Nothing but the records beneath, reproduced exactly, should appear in the answer.

EXCERPTED DATA →

■ ■ ■

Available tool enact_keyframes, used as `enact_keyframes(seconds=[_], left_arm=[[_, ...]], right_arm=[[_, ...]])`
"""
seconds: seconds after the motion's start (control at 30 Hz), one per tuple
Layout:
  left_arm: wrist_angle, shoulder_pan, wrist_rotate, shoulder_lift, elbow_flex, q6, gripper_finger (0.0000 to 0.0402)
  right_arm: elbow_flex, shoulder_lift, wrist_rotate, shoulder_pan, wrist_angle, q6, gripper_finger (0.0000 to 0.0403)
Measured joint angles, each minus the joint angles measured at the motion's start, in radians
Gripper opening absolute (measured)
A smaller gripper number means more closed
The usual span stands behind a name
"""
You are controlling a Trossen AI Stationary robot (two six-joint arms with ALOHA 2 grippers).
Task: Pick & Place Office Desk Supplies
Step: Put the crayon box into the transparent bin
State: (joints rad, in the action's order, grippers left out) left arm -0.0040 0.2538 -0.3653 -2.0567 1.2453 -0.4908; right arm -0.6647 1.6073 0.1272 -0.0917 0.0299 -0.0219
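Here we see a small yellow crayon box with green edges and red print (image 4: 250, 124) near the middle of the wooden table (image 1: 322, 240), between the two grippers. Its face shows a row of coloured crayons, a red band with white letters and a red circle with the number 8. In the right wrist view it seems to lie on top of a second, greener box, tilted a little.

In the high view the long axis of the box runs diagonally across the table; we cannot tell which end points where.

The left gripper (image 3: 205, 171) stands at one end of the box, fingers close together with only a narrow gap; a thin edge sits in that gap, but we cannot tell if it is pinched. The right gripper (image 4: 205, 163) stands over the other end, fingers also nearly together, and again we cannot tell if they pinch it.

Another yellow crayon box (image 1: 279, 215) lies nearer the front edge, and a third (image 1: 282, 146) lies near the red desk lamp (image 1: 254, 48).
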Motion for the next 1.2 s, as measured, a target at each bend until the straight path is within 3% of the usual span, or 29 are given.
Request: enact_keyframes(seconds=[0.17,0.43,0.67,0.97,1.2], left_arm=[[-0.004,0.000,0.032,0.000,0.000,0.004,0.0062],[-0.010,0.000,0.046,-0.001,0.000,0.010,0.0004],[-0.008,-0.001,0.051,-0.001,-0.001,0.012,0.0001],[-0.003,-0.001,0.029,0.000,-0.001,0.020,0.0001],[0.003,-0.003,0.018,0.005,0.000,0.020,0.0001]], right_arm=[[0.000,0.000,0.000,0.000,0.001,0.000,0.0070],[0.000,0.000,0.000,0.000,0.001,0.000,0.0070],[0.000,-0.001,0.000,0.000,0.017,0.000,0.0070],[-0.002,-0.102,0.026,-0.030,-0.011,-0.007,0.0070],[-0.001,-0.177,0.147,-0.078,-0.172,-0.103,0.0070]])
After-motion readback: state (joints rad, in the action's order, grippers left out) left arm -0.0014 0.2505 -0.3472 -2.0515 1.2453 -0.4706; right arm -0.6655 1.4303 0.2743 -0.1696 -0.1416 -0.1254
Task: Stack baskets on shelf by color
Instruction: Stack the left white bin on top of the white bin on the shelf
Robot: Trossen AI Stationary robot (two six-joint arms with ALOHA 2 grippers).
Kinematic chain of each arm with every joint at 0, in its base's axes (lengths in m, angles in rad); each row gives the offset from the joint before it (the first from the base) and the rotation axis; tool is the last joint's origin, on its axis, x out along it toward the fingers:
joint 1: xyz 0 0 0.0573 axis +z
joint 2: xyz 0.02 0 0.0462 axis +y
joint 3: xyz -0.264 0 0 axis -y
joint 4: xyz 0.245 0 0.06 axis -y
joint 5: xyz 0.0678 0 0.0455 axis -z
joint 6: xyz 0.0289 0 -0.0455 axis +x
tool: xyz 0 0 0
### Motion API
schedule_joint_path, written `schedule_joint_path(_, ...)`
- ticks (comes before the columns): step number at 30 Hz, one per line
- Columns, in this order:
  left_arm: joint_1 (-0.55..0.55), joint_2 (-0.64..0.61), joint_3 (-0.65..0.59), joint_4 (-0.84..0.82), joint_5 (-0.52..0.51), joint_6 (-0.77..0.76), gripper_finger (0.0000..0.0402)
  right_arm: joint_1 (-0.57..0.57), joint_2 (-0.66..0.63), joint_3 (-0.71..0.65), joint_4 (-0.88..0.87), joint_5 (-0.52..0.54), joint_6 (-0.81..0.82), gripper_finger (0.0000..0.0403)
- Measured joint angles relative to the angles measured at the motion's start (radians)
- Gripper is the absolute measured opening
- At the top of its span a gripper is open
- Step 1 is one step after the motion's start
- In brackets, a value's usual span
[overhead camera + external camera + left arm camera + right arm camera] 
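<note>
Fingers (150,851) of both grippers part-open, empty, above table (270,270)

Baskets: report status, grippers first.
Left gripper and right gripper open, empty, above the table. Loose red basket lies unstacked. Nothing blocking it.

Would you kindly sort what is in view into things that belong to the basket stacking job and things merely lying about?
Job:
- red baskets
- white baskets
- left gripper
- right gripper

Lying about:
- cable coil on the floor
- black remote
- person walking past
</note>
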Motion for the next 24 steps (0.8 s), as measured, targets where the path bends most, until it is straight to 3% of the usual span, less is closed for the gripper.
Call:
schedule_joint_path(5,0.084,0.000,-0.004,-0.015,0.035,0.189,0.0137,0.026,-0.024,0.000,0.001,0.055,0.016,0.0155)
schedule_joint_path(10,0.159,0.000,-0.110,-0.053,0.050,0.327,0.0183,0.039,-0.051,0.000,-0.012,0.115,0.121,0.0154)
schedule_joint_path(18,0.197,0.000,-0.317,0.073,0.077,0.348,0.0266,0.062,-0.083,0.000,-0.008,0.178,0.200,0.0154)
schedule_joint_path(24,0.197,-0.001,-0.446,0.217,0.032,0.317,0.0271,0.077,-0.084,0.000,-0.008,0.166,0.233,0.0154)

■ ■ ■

TASK RESULT →
Available tool enact_keyframes, used as `enact_keyframes(seconds=[_], left_arm=[[_, ...]], right_arm=[[_, ...]])`
"""
seconds: seconds after the motion's start (control at 30 Hz), one per tuple
Layout:
  left_arm: wrist_angle, shoulder_pan, wrist_rotate, shoulder_lift, elbow_flex, q6, gripper_finger (0.0000 to 0.0402)
  right_arm: elbow_flex, shoulder_lift, wrist_rotate, shoulder_pan, wrist_angle, q6, gripper_finger (0.0000 to 0.0403)
Measured joint angles, each minus the joint angles measured at the motion's start, in radians
Gripper opening absolute (measured)
A smaller gripper number means more closed
The usual span stands behind a name
"""
You are controlling a Trossen AI Stationary robot (two six-joint arms with ALOHA 2 grippers).
Task: Pick & Place Office Desk Supplies
Step: Put the crayon box into the transparent bin
State: (joints rad, in the action's order, grippers left out) left arm -0.0040 0.2538 -0.3653 -2.0567 1.2453 -0.4908; right arm -0.6647 1.6073 0.1272 -0.0917 0.0299 -0.0219
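Here we see a small yellow crayon box with green edges and red print (image 4: 250, 124) near the middle of the wooden table (image 1: 322, 240), between the two grippers. Its face shows a row of coloured crayons, a red band with white letters and a red circle with the number 8. In the right wrist view it seems to lie on top of a second, greener box, tilted a little.

In the high view the long axis of the box runs diagonally across the table; we cannot tell which end points where.

The left gripper (image 3: 205, 171) stands at one end of the box, fingers close together with only a narrow gap; a thin edge sits in that gap, but we cannot tell if it is pinched. The right gripper (image 4: 205, 163) stands over the other end, fingers also nearly together, and again we cannot tell if they pinch it.

Another yellow crayon box (image 1: 279, 215) lies nearer the front edge, and a third (image 1: 282, 146) lies near the red desk lamp (image 1: 254, 48).
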Motion for the next 1.2 s, as measured, a target at each bend until the straight path is within 3% of the usual span, or 29 are given.
Request: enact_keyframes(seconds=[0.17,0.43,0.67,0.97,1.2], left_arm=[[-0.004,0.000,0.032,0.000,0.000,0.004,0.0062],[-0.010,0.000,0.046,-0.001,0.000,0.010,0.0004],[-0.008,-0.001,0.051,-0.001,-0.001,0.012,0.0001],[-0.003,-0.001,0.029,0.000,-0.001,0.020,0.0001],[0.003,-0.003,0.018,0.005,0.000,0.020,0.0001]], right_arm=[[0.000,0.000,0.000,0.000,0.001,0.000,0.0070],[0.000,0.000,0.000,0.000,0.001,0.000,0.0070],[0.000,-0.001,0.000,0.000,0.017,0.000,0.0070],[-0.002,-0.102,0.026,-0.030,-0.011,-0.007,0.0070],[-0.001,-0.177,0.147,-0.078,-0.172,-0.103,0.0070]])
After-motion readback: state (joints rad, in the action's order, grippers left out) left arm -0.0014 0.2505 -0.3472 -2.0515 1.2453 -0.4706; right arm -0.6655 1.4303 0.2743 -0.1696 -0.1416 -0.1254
Task: Stack baskets on shelf by color
Instruction: Stack the left white bin on top of the white bin on the shelf
Robot: Trossen AI Stationary robot (two six-joint arms with ALOHA 2 grippers).
Kinematic chain of each arm with every joint at 0, in its base's axes (lengths in m, angles in rad); each row gives the offset from the joint before it (the first from the base) and the rotation axis; tool is the last joint's origin, on its axis, x out along it toward the fingers:
joint 1: xyz 0 0 0.0573 axis +z
joint 2: xyz 0.02 0 0.0462 axis +y
joint 3: xyz -0.264 0 0 axis -y
joint 4: xyz 0.245 0 0.06 axis -y
joint 5: xyz 0.0678 0 0.0455 axis -z
joint 6: xyz 0.0289 0 -0.0455 axis +x
tool: xyz 0 0 0
### Motion API
schedule_joint_path, written `schedule_joint_path(_, ...)`
- ticks (comes before the columns): step number at 30 Hz, one per line
- Columns, in this order:
  left_arm: joint_1 (-0.55..0.55), joint_2 (-0.64..0.61), joint_3 (-0.65..0.59), joint_4 (-0.84..0.82), joint_5 (-0.52..0.51), joint_6 (-0.77..0.76), gripper_finger (0.0000..0.0402)
  right_arm: joint_1 (-0.57..0.57), joint_2 (-0.66..0.63), joint_3 (-0.71..0.65), joint_4 (-0.88..0.87), joint_5 (-0.52..0.54), joint_6 (-0.81..0.82), gripper_finger (0.0000..0.0403)
- Measured joint angles relative to the angles measured at the motion's start (radians)
- Gripper is the absolute measured opening
- At the top of its span a gripper is open
- Step 1 is one step after the motion's start
- In brackets, a value's usual span
[overhead camera + external camera + left arm camera + right arm camera] 
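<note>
Fingers (150,851) of both grippers part-open, empty, above table (270,270)

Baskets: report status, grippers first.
Left gripper and right gripper open, empty, above the table. Loose red basket lies unstacked. Nothing blocking it.

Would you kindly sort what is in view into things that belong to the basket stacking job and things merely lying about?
Job:
- red baskets
- white baskets
- left gripper
- right gripper

Lying about:
- cable coil on the floor
- black remote
- person walking past
</note>
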Motion for the next 24 steps (0.8 s), as measured, targets where the path bends most, until it is straight to 3% of the usual span, less is closed for the gripper.
Call:
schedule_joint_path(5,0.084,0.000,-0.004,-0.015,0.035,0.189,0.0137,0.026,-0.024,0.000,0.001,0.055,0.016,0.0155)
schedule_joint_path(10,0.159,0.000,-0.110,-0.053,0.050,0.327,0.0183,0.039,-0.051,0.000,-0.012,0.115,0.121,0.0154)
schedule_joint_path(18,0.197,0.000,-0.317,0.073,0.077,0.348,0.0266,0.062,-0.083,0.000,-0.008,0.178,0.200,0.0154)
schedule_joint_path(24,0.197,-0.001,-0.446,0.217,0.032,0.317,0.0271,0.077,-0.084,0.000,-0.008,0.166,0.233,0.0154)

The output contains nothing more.